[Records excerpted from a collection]
----

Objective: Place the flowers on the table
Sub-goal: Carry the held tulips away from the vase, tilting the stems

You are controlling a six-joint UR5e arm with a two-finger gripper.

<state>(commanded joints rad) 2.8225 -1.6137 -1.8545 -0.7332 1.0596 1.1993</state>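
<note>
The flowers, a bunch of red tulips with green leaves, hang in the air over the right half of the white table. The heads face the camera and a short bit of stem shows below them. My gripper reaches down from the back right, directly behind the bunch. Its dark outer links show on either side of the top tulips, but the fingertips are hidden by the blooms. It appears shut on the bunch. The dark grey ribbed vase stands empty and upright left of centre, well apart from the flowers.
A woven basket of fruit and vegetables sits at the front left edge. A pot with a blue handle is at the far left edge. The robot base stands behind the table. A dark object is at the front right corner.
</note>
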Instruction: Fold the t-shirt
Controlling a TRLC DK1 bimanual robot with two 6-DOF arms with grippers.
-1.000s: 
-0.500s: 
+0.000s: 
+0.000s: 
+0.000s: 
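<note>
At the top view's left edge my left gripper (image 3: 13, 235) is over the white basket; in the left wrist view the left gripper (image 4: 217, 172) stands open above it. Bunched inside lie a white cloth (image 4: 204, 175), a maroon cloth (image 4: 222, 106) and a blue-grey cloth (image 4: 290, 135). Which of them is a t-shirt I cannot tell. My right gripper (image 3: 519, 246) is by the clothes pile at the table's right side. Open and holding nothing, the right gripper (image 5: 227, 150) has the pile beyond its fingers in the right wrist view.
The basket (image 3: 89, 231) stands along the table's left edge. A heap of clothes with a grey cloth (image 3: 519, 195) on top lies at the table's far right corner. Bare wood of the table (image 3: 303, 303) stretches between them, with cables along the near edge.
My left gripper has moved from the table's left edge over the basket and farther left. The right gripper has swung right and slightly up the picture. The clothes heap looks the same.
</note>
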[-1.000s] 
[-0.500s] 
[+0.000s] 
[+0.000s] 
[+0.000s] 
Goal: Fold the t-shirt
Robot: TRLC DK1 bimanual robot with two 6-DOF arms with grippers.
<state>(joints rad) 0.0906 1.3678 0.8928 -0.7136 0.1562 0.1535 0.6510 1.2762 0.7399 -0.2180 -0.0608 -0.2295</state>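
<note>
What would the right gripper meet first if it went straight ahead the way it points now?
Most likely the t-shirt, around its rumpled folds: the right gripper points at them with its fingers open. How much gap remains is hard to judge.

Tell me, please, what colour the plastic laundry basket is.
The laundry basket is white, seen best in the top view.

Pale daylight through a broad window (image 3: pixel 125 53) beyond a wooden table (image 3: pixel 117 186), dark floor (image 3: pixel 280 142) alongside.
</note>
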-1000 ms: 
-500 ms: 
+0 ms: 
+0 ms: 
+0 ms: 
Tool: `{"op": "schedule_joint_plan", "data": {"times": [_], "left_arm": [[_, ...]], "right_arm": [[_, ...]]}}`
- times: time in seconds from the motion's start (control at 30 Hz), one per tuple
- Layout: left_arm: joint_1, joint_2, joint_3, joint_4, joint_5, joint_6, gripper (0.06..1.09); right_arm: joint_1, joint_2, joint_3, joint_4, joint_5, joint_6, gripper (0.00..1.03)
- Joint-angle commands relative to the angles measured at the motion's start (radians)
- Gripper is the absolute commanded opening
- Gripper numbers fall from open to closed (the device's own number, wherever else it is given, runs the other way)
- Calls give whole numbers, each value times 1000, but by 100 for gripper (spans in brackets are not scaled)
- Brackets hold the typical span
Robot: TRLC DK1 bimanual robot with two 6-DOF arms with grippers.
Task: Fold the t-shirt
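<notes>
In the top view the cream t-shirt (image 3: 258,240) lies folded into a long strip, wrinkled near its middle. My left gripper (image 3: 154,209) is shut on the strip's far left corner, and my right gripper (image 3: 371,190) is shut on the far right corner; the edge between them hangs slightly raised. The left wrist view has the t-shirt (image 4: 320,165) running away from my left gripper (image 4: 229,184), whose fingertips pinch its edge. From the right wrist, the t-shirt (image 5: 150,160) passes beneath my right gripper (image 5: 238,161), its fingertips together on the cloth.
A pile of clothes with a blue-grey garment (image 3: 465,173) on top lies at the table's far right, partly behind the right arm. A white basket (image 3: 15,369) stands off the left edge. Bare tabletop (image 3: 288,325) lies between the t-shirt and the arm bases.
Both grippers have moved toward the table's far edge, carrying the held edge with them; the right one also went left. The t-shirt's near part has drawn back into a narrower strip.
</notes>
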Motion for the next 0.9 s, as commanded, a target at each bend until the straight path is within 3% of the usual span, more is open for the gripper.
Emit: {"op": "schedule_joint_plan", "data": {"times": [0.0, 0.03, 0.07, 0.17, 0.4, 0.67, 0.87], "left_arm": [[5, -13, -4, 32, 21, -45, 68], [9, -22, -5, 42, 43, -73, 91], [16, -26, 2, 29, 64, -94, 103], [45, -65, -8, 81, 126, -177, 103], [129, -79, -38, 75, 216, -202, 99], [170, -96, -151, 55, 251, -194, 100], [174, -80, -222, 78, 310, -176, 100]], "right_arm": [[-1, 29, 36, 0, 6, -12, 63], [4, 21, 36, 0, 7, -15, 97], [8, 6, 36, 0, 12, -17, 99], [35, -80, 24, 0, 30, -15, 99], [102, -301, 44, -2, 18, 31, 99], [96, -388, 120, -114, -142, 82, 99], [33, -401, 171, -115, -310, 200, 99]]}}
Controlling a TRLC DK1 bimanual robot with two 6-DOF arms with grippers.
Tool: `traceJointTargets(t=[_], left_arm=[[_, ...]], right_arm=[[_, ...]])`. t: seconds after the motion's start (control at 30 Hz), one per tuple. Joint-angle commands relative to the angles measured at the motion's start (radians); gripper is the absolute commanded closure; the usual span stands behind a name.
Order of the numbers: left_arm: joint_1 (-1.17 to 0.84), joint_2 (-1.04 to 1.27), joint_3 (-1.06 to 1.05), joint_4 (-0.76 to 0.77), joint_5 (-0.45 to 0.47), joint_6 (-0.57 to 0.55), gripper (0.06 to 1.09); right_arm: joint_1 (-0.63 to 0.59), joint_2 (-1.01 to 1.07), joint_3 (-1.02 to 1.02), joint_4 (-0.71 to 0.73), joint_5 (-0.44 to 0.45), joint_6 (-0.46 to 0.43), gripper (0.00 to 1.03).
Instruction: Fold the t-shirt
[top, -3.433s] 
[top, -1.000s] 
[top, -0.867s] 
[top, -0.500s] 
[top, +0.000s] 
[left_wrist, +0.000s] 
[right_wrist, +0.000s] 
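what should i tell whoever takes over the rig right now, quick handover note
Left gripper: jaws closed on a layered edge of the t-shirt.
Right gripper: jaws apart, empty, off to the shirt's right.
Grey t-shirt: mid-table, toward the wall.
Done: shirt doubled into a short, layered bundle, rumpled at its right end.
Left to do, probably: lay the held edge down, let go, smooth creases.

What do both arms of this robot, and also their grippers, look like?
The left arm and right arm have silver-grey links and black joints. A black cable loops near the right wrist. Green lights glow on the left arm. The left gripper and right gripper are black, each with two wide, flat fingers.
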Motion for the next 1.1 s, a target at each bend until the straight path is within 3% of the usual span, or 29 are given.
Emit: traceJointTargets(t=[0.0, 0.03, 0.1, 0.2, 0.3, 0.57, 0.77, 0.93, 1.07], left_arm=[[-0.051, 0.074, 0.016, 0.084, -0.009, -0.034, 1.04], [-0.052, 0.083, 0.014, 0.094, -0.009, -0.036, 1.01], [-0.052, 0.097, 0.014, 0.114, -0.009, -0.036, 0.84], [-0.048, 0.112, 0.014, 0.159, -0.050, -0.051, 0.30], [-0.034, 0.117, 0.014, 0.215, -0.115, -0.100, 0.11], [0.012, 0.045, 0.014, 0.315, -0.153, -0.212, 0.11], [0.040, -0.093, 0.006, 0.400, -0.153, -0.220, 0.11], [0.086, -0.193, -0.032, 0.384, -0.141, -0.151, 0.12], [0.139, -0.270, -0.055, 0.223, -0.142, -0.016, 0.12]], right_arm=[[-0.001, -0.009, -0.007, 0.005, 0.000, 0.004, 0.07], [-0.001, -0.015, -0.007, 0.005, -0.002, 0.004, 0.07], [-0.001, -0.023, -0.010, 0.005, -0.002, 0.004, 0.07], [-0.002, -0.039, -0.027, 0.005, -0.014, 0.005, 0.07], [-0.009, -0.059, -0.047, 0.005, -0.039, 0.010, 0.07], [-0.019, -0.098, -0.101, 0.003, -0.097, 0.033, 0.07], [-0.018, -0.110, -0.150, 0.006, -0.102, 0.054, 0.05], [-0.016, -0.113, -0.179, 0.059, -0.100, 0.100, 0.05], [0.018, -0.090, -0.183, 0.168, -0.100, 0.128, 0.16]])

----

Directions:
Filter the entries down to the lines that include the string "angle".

Answer area:
- Joint-angle commands relative to the angles measured at the motion's start (radians)
Tool: `traceJointTargets(t=[_], left_arm=[[_, ...]], right_arm=[[_, ...]])`. t: seconds after the motion's start (control at 30 Hz), one per tuple. Joint-angle commands relative to the angles measured at the motion's start (radians); gripper is the absolute commanded closure; the usual span stands behind a name.

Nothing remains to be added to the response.